Pensana Saltend is a future processing facility for rare earth metals at Salt End, near Hull in the East Riding of Yorkshire, England. When operating at capability, the plant aims to produce 5% of world demand for neodymium and praseodymium oxide. Work on the site started in 2021, with full opening by 2023. The facility will be the first of its kind in Europe.

==History==
The facility will process rare earths from Angola in Africa, for downstream use in cars, phones, and wind turbines. In September 2021, Pensana confirmed a 25-year lease on the site at Saltend, with a view to providing between 100 and 125 permanent jobs at the plant by 2024. By the time of its operating capability, the plant is aiming to produce 4,500 tonne of neodymium and praseodymium oxide per year; about 5% of global demand by 2025.

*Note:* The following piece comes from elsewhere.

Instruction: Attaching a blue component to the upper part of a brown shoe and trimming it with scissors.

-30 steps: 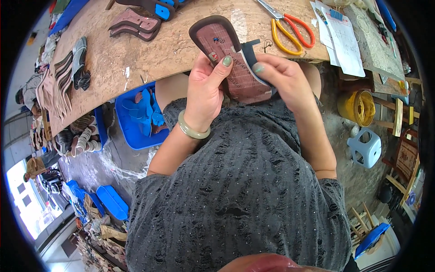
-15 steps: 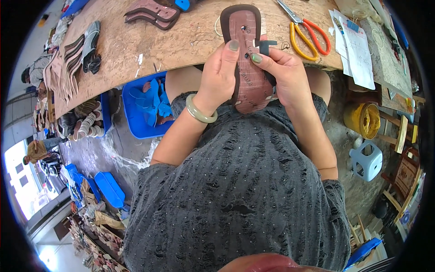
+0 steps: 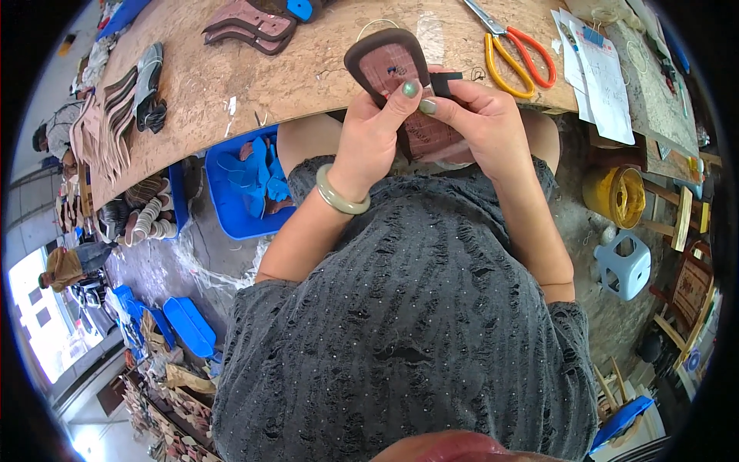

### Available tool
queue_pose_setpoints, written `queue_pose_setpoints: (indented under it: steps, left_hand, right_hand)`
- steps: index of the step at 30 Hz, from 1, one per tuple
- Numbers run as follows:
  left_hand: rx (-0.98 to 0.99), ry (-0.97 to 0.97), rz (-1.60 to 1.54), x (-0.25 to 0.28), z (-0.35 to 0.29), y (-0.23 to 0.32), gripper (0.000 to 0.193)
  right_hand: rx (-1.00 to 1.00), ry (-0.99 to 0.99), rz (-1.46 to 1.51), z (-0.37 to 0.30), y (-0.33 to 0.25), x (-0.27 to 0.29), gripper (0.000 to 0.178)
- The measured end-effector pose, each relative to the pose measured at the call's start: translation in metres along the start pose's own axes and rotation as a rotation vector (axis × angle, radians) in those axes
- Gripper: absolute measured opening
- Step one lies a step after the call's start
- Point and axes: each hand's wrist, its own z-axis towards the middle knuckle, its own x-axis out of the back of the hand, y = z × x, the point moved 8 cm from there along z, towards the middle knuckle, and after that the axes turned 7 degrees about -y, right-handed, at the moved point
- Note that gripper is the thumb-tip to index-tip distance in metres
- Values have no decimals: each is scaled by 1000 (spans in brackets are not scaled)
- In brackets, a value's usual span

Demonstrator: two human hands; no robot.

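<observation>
A brownish-pink shoe sole [image 3: 382, 65] with a dark rim is held up at the table's front edge, over my lap. My left hand [image 3: 373, 131] is closed on its left side, the thumb pressing its face near a small hole. Closed on the opposite edge is my right hand [image 3: 489, 123], its thumb tip almost meeting the left one. A short dark strap [image 3: 445, 76] sticks out sideways from the sole, above the right fingers. Fingers behind the sole are hidden.
Scissors [image 3: 509, 58] with orange and yellow handles lie right of the sole, beside papers [image 3: 600, 85]. More soles [image 3: 250, 27] and stacked strap pieces [image 3: 115, 115] rest on the wooden table [image 3: 308, 77]. A blue bin [image 3: 250, 227] of scraps stands below, left; a stool [image 3: 622, 266] stands right.
The sole has tilted, its top swinging left and lower. My left thumb has moved onto its face, closer to the right thumb. Both hands keep hold.
</observation>
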Motion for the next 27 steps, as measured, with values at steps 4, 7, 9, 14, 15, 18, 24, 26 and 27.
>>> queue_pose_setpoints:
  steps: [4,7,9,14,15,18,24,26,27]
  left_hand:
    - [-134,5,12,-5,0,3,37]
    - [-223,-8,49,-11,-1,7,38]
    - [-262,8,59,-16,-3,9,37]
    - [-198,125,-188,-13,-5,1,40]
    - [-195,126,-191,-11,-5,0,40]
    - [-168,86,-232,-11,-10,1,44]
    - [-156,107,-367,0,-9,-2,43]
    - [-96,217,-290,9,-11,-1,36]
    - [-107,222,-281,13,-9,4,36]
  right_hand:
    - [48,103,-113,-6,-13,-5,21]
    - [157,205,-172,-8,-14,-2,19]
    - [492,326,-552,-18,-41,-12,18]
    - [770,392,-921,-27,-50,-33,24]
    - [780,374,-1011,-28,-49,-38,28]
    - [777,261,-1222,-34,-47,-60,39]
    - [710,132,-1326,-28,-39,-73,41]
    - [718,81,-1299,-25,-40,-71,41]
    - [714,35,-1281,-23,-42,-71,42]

As most rare earth metals are processed in China, the facility would be the first of its kind in Europe. The site is located with the Humber Freeport, which launched in October 2021. The site will have the potential to expand and produce up to 12,500 tonne of rare earth metals per year, most of which will be destined for the wind power markets. The intent is that 100% of power for the facility will come from the Dogger Bank Wind Farm via a direct link. The plant is seen as part of a growing concern regarding the supply of the minerals necessary for electric car batteries and wind turbines, as part of a de-carbonised economy. However, with China de-carbonising their industries, it is thought that rare earth metals will be subject to supply issues.

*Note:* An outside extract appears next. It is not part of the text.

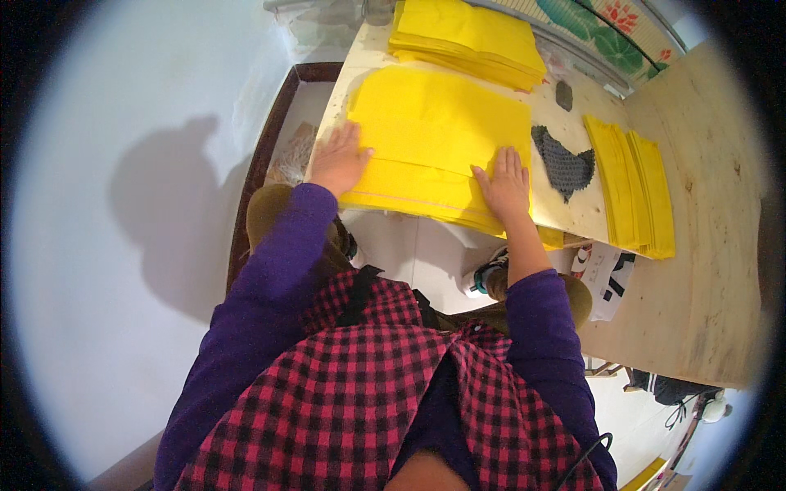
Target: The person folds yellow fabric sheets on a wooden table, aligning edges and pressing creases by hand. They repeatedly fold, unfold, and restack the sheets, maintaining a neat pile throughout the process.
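Yellow sheets (442, 123) are lying in a broad spread stack at the near edge of the pale wooden worktable (704, 245), and both of the person's hands are pressing down on them. Going down in size: the worktable is filling the right and upper part of the view; the spread stack is sitting at its near-left part, its lower edge overhanging slightly toward the person; a thicker pile of folded yellow sheets (467, 37) is resting behind it, and a narrower fanned row of yellow strips (634, 184) is lying well apart to the right. Between the spread stack and the strips, a dark speckled cut-out piece (563, 168) is lying flat, with a smaller dark scrap (564, 95) beyond it. The left hand (340, 159) is resting flat at the stack's left edge, fingers extended and together, gripping nothing. The right hand (503, 184) is lying flat near the stack's lower right, fingers slightly splayed, likewise holding nothing. By my reading, the person is smoothing or squaring the top sheet against those beneath; any further move would be calling for even palm pressure so the layers are not sliding off the overhanging edge.
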The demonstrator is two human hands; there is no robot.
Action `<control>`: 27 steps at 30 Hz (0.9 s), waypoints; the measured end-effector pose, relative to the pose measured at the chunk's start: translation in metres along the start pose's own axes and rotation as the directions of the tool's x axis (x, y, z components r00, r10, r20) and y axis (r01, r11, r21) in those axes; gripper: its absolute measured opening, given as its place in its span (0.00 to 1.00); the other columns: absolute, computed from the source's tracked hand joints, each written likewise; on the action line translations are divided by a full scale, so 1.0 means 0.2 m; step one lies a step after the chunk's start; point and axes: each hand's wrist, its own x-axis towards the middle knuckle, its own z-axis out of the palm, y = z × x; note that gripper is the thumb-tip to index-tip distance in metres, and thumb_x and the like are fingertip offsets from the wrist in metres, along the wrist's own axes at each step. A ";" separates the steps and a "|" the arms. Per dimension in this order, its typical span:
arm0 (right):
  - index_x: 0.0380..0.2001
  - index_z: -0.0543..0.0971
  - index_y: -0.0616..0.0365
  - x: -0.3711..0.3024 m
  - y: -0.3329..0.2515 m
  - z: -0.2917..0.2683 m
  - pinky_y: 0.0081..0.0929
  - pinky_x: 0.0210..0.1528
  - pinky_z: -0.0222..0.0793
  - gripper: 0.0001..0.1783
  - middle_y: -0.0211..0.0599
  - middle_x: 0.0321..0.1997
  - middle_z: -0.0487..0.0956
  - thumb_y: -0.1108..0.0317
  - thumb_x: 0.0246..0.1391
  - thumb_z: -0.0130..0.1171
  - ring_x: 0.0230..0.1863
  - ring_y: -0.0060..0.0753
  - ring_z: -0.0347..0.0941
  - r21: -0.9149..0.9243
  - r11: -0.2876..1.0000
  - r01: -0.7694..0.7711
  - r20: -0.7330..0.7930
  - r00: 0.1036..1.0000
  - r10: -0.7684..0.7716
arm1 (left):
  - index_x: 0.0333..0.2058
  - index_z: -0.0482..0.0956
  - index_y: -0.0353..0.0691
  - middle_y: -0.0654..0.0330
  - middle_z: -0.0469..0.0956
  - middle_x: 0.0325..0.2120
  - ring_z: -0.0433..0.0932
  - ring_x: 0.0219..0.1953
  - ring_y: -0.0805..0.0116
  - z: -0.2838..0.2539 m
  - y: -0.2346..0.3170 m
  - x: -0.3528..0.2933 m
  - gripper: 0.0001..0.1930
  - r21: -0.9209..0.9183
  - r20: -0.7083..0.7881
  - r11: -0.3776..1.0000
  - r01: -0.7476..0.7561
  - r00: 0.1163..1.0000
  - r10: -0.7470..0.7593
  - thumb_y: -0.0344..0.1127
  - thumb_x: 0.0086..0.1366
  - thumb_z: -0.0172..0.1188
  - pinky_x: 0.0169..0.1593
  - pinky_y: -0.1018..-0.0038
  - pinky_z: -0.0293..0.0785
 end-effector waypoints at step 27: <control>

Pensana was formed in 2006, and Besides their future mining operations in Angola, Pensana are also mining for rare earths in Gabon. Pensana claim that their mining and quarrying processes are 'greener' than other mining companies.

In January 2022, a revised application was lodged with a different location some 0.5 mi to the north-east and covering an area of 35 acre. The application also sought to allow for the storage of hydrochloric acid, sodium hydroxide and oxalic acid. In May 2022, East Riding councillors approved the application which will cover over 216,000 ft2.